Commento al Vangelo

Commento al Vangelo. Domenica di Pasqua “Risurrezione del Signore”

La riflessione di Don Tiziano Galati

Nell’epoca dei selfie emerge molto forte lo “scandalo” di non avere una “foto” della risurrezione, neanche da un punto di vista letterario, non sappiamo che cosa è realmente accaduto dentro il sepolcro, ma tutti gli evangelisti ci parlano dei segni di ciò che è accaduto e delle conseguenze.

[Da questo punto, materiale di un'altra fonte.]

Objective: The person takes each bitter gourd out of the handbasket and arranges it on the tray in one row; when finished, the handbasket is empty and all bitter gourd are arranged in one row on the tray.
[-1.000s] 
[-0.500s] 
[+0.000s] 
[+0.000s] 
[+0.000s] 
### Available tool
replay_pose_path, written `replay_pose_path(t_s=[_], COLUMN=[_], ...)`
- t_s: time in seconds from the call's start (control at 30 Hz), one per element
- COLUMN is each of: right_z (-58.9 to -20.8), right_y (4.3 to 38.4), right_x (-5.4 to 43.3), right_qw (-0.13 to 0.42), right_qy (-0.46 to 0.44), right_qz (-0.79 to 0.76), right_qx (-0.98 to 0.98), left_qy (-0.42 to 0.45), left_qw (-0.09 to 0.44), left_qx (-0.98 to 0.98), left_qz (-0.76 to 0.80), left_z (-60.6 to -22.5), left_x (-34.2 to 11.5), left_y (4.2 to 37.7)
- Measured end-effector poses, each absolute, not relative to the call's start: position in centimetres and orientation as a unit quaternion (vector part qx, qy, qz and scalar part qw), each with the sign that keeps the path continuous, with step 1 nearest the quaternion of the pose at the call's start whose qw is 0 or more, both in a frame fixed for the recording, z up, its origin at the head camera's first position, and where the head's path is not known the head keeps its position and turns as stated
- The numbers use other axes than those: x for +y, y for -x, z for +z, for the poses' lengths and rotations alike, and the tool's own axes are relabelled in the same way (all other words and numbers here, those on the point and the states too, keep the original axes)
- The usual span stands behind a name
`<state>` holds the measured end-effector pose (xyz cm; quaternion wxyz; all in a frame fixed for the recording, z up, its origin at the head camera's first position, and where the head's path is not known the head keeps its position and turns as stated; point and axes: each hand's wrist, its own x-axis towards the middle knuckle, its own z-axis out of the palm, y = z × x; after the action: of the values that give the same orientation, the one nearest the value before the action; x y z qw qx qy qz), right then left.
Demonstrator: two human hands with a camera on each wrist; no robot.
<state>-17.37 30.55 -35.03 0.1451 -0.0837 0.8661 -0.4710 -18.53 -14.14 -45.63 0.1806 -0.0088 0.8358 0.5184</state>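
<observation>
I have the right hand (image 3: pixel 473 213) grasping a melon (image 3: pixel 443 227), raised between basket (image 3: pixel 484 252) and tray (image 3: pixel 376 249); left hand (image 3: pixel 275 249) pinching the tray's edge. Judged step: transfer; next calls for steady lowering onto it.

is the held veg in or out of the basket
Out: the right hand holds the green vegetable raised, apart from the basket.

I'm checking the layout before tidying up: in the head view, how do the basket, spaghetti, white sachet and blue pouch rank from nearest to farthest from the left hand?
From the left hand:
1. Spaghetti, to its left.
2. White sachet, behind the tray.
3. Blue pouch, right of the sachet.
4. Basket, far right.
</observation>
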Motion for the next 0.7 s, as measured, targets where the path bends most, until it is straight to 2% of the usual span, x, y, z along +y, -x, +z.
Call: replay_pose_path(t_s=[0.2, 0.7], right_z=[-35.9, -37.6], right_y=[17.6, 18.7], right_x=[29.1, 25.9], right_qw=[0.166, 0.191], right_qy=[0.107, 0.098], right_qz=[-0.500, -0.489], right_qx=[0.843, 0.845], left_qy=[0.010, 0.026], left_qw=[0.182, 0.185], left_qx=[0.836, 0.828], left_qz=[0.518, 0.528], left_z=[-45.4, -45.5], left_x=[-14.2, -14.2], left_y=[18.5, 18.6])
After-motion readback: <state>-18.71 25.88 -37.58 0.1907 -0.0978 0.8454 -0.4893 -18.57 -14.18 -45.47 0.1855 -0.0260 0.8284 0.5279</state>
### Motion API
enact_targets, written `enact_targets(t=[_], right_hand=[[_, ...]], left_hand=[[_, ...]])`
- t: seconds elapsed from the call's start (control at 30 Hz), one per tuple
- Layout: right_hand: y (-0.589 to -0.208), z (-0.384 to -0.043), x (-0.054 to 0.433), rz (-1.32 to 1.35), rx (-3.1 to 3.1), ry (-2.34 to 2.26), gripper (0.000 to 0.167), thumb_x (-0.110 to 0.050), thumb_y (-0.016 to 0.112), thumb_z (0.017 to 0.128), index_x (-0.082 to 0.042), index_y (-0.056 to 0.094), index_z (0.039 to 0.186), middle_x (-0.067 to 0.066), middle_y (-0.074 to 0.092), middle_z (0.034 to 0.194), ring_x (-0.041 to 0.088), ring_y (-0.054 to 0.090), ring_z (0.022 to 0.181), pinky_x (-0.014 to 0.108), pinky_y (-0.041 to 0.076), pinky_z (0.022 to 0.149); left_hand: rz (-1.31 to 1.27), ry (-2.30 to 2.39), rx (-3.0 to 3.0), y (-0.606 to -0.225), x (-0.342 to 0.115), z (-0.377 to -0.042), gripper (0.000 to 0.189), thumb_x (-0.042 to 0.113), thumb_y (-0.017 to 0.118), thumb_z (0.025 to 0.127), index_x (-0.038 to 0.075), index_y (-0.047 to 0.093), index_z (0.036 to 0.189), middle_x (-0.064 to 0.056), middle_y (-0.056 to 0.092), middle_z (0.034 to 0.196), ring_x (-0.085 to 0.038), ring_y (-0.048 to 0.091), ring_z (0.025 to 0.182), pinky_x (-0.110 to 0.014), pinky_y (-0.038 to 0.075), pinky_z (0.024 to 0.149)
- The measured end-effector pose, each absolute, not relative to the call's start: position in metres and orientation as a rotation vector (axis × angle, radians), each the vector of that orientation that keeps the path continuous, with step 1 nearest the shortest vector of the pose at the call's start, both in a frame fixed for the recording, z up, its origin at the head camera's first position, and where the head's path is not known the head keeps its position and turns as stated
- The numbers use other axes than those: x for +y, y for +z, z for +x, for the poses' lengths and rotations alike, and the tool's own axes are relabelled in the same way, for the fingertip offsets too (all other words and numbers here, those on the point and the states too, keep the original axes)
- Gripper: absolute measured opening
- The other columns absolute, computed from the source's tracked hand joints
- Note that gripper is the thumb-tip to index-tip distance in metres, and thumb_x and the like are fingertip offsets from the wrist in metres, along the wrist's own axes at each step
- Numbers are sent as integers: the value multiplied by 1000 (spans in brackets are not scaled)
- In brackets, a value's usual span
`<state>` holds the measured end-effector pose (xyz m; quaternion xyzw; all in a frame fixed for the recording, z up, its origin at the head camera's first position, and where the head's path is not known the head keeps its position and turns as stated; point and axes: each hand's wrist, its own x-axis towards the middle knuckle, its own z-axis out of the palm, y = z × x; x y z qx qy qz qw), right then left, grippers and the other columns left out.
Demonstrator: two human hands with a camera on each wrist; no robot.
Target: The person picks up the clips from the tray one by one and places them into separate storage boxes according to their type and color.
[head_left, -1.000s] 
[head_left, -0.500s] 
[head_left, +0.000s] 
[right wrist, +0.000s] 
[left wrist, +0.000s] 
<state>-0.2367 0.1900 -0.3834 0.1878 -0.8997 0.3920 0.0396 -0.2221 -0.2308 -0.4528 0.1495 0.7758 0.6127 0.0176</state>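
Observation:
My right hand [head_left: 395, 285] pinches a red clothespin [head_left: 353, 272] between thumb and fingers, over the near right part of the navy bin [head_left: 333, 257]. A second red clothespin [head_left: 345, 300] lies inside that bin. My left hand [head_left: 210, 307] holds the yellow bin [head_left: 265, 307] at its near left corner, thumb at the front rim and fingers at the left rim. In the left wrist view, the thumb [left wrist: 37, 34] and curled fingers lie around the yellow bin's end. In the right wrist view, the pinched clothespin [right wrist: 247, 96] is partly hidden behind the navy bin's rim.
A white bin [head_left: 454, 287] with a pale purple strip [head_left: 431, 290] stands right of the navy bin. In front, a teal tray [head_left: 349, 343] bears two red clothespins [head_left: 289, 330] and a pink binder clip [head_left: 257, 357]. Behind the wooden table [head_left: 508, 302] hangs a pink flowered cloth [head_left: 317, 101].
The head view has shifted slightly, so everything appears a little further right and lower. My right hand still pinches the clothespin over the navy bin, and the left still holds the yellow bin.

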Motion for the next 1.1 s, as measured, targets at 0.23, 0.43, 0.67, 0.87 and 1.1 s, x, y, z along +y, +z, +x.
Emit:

I segni che noi abbiamo sono una pietra ribaltata, l’assenza del corpo del Crocifisso che Maria Maddalena cerca per onorarlo, i teli con cui era stato avvolto il corpo e il sudario, cioè il fazzoletto che avvolgeva il volto a parte. Sono segni di un’assenza che interpella, che scuote, che provoca. Questi segni e questa assenza provocano due reazioni: la corsa e il vedere.

La corsa di Maria, la corsa dei due discepoli. Corre Maria ad annunciare, corrono Pietro e Giovanni per verificare, ma l’amore arriva prima, è impulsivo, come lo è l’età giovanile, l’amore è sentimento che spinge, è creativo e sembra quasi non tener conto delle conseguenze perché è una forza dinamica dirompente. Ma l’amore ha bisogno della prudenza della ragione e dell’esperienza per non sbagliare, per non prendere cantonate. Giovanni è l’amore, arriva prima, ma, prima di entrare attende Pietro, la saggezza. Forse dopo questa esperienza Pietro e Giovanni hanno corso di nuovo a Gerusalemme per dire agli altri: “Sì ne siamo certi: è risorto!”. E possono dire questo perché hanno visto. Il testo che abbiamo ascoltato per quattro volte usa il verbo “vedere”, ma in italiano si perde la ricchezza semantica del greco.

Maria di Magdala, come Giovanni appena arriva alla tomba vede, è usato il verbo blepo, che indica una dimensione più superficiale. Quando giunge Pietro ed entra al sepolcro egli osserva, verbo theoreo, da cui teoria, che indica un’osservazione più attenta, ma sembra non comprendere: vede che c’è un’assenza, vede i segni della sindone e del sudario, ma ancora non capisce. Per ultimo anche l’altro discepolo entra e vede, verbo horao, che indica la contemplazione, e al suo vedere è legato anche il credere. Gli occhi di Giovanni non sono solo quelli del corpo, sono gli occhi dell’amore, gli occhi della fede che fa chiarezza circa le parole della Scrittura, e Giovanni subito si rende conto di come le parole dette da Gesù siano parole vere e che proprio in quel momento si stanno realizzando: vede e crede che quell’assenza fisica è segno di una presenza diversa del Signore. Vide e credette che la Sindone posta lì e il sudario sono il superamento del limite che l’uomo aveva voluto mettere a Dio attraverso la sepoltura. E vide e credette che Gesù doveva passare attraverso l’infamia della croce per poter essere glorificato, termine che nella teologia giovannea ha a che fare proprio con la risurrezione di Gesù. È necessario, anche a noi, oggi, tornare a quel sepolcro vuoto e a quei segni che sono lasciati lì per provocare la nostra fede a credere nell’adempimento stesso della Parola di Gesù. È necessario anche che noi corriamo verso il sepolcro perché la fede non può essere statica, ferma, immobile nelle cose che abbiamo sempre saputo, ma ha bisogno del dinamismo che ci porta ad approfondire il nostro legame con Lui.